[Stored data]
'''

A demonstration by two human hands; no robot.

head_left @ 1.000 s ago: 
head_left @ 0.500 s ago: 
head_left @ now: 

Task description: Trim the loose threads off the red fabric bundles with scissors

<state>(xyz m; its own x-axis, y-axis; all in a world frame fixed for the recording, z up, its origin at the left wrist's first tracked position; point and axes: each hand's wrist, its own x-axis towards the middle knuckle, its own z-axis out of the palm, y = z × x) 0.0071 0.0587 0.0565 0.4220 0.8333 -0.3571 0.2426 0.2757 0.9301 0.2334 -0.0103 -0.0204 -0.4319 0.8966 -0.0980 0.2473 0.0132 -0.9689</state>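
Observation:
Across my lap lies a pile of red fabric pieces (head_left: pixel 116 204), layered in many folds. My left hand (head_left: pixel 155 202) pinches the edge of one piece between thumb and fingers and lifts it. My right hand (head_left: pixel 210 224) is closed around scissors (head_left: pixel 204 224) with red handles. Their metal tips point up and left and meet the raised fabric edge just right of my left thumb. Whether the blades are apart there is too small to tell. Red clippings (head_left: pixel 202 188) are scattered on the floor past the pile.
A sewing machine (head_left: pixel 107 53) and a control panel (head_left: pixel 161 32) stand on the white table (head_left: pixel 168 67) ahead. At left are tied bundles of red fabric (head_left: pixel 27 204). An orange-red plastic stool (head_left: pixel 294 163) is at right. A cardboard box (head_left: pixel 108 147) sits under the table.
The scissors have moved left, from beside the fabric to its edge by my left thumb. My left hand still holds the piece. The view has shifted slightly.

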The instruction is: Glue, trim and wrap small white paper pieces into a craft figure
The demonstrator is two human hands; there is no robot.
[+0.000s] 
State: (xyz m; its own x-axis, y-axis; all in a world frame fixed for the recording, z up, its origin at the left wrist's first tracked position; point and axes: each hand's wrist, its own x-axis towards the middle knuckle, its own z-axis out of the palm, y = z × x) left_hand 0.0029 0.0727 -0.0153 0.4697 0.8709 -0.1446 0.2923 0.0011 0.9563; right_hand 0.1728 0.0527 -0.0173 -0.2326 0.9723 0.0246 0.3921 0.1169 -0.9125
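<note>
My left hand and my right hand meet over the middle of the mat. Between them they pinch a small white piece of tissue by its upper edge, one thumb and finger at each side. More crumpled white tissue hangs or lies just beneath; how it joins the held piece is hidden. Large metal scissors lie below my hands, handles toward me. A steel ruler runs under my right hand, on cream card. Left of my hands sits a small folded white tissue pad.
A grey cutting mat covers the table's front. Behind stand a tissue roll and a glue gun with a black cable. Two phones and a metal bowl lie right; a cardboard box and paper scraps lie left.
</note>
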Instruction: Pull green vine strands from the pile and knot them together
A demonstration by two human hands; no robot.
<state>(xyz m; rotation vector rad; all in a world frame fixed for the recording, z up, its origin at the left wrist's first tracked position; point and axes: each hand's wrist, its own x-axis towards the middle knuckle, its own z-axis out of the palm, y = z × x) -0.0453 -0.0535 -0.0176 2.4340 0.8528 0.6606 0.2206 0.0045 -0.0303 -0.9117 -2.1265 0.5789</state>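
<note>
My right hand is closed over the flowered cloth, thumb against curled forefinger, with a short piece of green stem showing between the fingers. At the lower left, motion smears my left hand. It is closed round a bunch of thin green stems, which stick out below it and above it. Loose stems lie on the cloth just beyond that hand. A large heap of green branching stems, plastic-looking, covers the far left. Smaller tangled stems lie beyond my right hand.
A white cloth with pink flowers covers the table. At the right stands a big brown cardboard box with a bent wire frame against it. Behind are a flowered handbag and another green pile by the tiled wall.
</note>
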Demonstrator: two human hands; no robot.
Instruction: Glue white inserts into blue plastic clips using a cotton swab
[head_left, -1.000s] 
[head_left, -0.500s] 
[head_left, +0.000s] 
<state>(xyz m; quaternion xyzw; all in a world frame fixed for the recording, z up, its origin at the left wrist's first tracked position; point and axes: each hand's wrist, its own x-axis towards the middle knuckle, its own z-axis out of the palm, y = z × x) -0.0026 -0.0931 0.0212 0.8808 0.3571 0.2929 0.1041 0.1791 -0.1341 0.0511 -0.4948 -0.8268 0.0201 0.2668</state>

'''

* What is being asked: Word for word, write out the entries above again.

* Response below:
A demonstration by two human hands; no robot.

head_left @ 1.000 s ago: 
head_left @ 0.500 s ago: 
head_left @ now: 

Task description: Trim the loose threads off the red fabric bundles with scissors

<state>(xyz m; its own x-axis, y-axis; all in a world frame fixed for the recording, z up, its origin at the left wrist's first tracked position; point and axes: each hand's wrist, its own x-axis towards the middle knuckle, its own z-axis out of the palm, y = z × x) 0.0071 0.0587 0.0565 0.4220 0.8333 -0.3571 0.2426 0.2757 0.9301 0.2334 -0.0103 -0.0204 -0.4319 0.8966 -0.0980 0.2473 0.0132 -0.9689</state>
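Observation:
Across my lap lies a pile of red fabric pieces (head_left: pixel 116 204), layered in many folds. My left hand (head_left: pixel 155 202) pinches the edge of one piece between thumb and fingers and lifts it. My right hand (head_left: pixel 210 224) is closed around scissors (head_left: pixel 204 224) with red handles. Their metal tips point up and left and meet the raised fabric edge just right of my left thumb. Whether the blades are apart there is too small to tell. Red clippings (head_left: pixel 202 188) are scattered on the floor past the pile.
A sewing machine (head_left: pixel 107 53) and a control panel (head_left: pixel 161 32) stand on the white table (head_left: pixel 168 67) ahead. At left are tied bundles of red fabric (head_left: pixel 27 204). An orange-red plastic stool (head_left: pixel 294 163) is at right. A cardboard box (head_left: pixel 108 147) sits under the table.
The scissors have moved left, from beside the fabric to its edge by my left thumb. My left hand still holds the piece. The view has shifted slightly.
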
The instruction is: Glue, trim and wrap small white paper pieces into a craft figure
The demonstrator is two human hands; there is no robot.
[+0.000s] 
State: (xyz m; its own x-axis, y-axis; all in a world frame fixed for the recording, z up, its origin at the left wrist's first tracked position; point and axes: each hand's wrist, its own x-axis towards the middle knuckle, its own z-axis out of the palm, y = z × x) left_hand 0.0029 0.0727 -0.0153 0.4697 0.8709 -0.1446 0.2923 0.0011 0.9563; right_hand 0.1728 0.0527 -0.0173 -0.2326 0.9723 0.0246 0.3921 0.1169 -0.9125
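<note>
My left hand and my right hand meet over the middle of the mat. Between them they pinch a small white piece of tissue by its upper edge, one thumb and finger at each side. More crumpled white tissue hangs or lies just beneath; how it joins the held piece is hidden. Large metal scissors lie below my hands, handles toward me. A steel ruler runs under my right hand, on cream card. Left of my hands sits a small folded white tissue pad.
A grey cutting mat covers the table's front. Behind stand a tissue roll and a glue gun with a black cable. Two phones and a metal bowl lie right; a cardboard box and paper scraps lie left.
</note>
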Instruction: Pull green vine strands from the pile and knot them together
A demonstration by two human hands; no robot.
<state>(xyz m; rotation vector rad; all in a world frame fixed for the recording, z up, its origin at the left wrist's first tracked position; point and axes: each hand's wrist, its own x-axis towards the middle knuckle, its own z-axis out of the palm, y = z × x) -0.0453 -0.0535 -0.0176 2.4340 0.8528 0.6606 0.2206 0.0045 -0.0303 -0.9117 -2.1265 0.5789</state>
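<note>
My right hand is closed over the flowered cloth, thumb against curled forefinger, with a short piece of green stem showing between the fingers. At the lower left, motion smears my left hand. It is closed round a bunch of thin green stems, which stick out below it and above it. Loose stems lie on the cloth just beyond that hand. A large heap of green branching stems, plastic-looking, covers the far left. Smaller tangled stems lie beyond my right hand.
A white cloth with pink flowers covers the table. At the right stands a big brown cardboard box with a bent wire frame against it. Behind are a flowered handbag and another green pile by the tiled wall.
</note>
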Demonstrator: two human hands; no robot.
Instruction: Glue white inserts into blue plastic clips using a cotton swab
[head_left, -1.000s] 
[head_left, -0.500s] 
[head_left, +0.000s] 
<state>(xyz m; quaternion xyzw; all in a world frame fixed for the recording, z up, its origin at the left wrist's first tracked position; point and axes: each hand's wrist, its own x-axis towards the middle knuckle, its own z-axis out of the palm, y = z × x) -0.0026 -0.0931 0.0212 0.8808 0.3571 0.2929 0.1041 0.1791 -0.1341 0.0511 -0.4948 -0.8268 0.0201 0.2668</state>

Here the exercise is finished.